Figure 21. Example of methodology for tentative metabolite identification. Tryptophan is used in this example. A) The extracted ion chromatogram is compared with an established HPLC method library with known retention times for the metabolite of interest. B) The survey spectrum to compare mass measurements. Mass error should be less than 5 ppm. In this example the mass error is 0.6 ppm. C) Isotope pattern. The theoretical isotope distribution for tryptophan is compared to the observed isotope ratio. D) Library MS/MS spectrum matching. Observed MS/MS is compared to the IROA library MS/MS spectrum for tryptophan.

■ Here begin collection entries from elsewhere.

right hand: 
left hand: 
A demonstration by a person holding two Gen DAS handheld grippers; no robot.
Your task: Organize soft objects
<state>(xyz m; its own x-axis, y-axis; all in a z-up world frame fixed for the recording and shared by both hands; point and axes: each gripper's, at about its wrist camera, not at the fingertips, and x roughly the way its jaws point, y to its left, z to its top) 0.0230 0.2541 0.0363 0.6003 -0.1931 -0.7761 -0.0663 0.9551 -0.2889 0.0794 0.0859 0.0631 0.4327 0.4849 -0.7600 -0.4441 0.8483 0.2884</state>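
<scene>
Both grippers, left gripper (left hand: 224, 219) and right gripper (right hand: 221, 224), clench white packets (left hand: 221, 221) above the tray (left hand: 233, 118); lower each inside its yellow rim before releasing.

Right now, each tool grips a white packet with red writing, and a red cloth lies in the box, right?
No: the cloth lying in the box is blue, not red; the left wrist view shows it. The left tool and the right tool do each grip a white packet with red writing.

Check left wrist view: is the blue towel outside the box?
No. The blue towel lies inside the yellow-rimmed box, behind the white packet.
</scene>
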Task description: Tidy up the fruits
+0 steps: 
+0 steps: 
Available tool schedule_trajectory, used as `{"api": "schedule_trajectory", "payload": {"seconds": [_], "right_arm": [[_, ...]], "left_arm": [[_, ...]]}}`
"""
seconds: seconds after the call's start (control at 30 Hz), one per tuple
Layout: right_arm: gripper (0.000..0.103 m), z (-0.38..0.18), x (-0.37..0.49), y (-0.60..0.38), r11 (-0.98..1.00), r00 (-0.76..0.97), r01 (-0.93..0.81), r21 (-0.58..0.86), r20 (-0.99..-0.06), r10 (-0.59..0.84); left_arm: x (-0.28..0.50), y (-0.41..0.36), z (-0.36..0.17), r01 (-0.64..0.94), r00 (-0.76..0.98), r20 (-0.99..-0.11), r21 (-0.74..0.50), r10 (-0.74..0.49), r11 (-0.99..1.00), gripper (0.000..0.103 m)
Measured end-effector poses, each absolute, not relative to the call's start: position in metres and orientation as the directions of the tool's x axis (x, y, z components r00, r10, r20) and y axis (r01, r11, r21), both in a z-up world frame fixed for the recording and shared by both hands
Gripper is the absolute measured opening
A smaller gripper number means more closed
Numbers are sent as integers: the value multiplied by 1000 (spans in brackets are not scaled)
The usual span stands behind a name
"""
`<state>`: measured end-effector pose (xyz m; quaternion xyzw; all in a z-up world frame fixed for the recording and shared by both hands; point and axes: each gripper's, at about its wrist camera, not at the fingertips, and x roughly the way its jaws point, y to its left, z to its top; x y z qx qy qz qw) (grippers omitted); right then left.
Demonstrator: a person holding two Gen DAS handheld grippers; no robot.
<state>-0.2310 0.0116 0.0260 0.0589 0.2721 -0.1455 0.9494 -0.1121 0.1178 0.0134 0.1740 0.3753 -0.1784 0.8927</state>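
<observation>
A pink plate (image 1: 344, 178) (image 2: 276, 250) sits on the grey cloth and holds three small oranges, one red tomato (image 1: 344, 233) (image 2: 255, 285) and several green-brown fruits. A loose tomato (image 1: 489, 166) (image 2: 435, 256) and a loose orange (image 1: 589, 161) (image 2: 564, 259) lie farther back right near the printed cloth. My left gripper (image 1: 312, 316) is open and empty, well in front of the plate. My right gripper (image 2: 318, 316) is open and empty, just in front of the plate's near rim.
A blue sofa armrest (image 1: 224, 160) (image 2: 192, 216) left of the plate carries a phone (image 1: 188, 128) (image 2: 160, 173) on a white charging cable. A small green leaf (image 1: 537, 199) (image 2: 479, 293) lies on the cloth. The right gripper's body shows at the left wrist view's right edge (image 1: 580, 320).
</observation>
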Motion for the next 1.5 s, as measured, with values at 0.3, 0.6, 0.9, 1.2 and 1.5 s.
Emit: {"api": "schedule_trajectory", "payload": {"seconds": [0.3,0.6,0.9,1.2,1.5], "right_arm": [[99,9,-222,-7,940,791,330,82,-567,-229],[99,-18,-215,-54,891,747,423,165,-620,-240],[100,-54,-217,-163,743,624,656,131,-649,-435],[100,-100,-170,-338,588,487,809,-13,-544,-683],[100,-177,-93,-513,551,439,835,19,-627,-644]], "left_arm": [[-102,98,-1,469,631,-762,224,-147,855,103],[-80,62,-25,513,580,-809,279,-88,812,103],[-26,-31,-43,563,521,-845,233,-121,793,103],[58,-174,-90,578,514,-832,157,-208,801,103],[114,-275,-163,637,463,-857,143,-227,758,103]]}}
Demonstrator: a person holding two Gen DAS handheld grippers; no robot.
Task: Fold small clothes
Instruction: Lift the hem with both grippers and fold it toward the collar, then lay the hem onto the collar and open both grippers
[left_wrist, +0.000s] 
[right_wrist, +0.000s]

Once the data are extracted and in “.xls” or “.csv” format, a wide range of statistics and visualization methods can be used, such as producing heat maps, hierarchical clustering, principal component analysis, and correlation matrices, or performing comparisons using t-tests or ANOVAs (with multiple hypothesis testing corrections), etc. These statistical approaches are essentially the same as for other high-throughput biological data, such as proteomics or RNA-seq. To visualize data (as, e.g., PCA plots, heat maps, dendrograms, etc.), analytical software such as MarkerView (AB SCIEX) or Progenesis QI can be used. As mentioned earlier, the freely available software MetaboAnalyst, which enables a user to directly upload mass spectrometry files to the online platform, is especially appealing with its updated statistical analysis module (it can now handle more complex experimental designs) and new module for estimating causal relationships between metabolites and phenotypes (Pang et al., 2024). This software can also compute pathway analysis, enrichment analysis, biomarker analysis, network analysis, joint pathway analysis, and has an associated package for use in R (MetaboAnalystR; (Chong & Xia, 2018)). Please see Chen et al. (2022) for additional statistical analysis workflows and methods.